* **Exercise directions**
Repeat the listing verbatim. Drop any pictures.

*** Block opens ***

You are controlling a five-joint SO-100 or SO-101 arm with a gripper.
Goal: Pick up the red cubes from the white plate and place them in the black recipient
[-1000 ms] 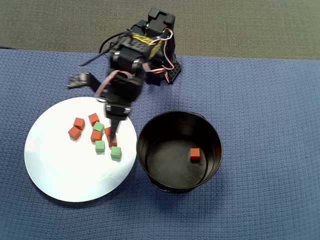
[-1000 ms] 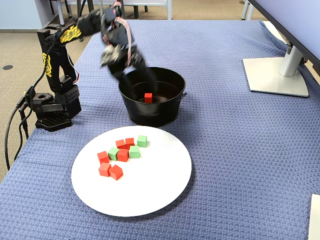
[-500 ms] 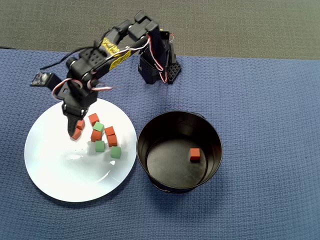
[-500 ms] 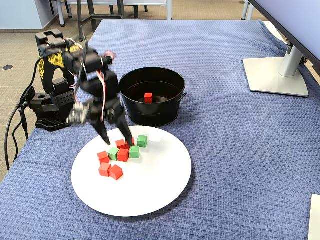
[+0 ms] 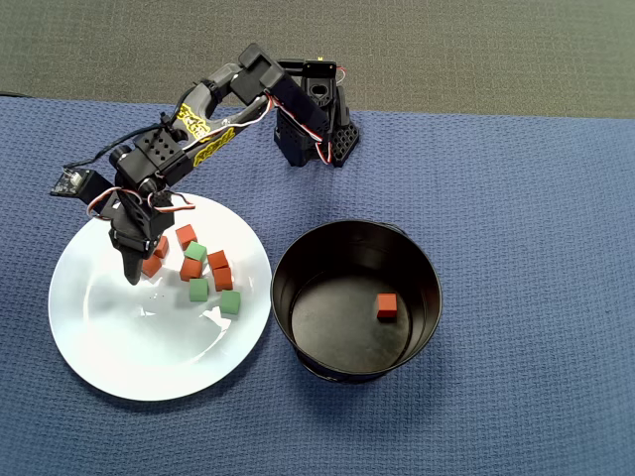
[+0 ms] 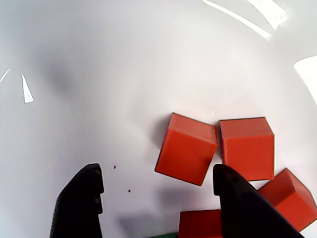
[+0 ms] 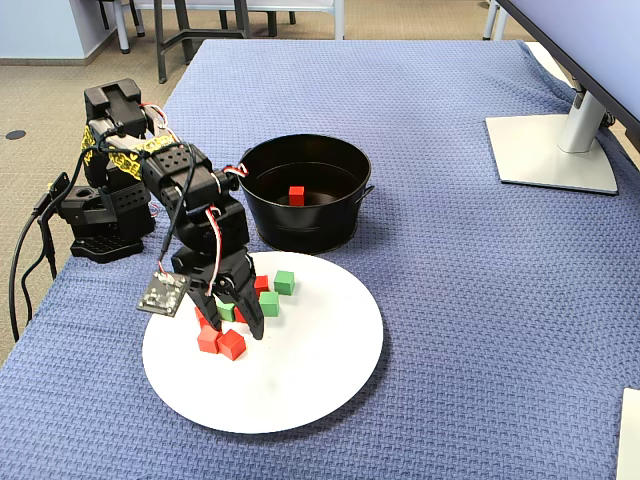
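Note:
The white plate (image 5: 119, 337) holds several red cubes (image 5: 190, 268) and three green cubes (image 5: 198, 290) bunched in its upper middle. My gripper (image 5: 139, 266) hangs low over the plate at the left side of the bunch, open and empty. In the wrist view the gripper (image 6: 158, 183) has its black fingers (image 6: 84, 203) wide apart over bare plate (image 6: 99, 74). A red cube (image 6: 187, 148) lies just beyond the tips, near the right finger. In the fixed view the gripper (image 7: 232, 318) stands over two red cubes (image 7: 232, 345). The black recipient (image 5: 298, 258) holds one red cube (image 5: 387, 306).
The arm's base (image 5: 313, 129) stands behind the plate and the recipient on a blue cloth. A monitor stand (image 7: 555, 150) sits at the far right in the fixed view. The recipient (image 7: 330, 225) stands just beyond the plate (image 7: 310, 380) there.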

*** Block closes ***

* **Expected output**
You are controlling a five-joint SO-100 or SO-101 arm with a gripper.
Goal: Pick up the red cubes from the white plate and place them in the black recipient
[-1000 ms] 
[-1000 ms] 
[-500 ms] 
[-500 ms] 
[+0 ms] 
[+0 ms] 
[+0 ms] 
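Note:
The white plate (image 5: 119, 337) holds several red cubes (image 5: 190, 268) and three green cubes (image 5: 198, 290) bunched in its upper middle. My gripper (image 5: 139, 266) hangs low over the plate at the left side of the bunch, open and empty. In the wrist view the gripper (image 6: 158, 183) has its black fingers (image 6: 84, 203) wide apart over bare plate (image 6: 99, 74). A red cube (image 6: 187, 148) lies just beyond the tips, near the right finger. In the fixed view the gripper (image 7: 232, 318) stands over two red cubes (image 7: 232, 345). The black recipient (image 5: 298, 258) holds one red cube (image 5: 387, 306).
The arm's base (image 5: 313, 129) stands behind the plate and the recipient on a blue cloth. A monitor stand (image 7: 555, 150) sits at the far right in the fixed view. The recipient (image 7: 330, 225) stands just beyond the plate (image 7: 310, 380) there.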

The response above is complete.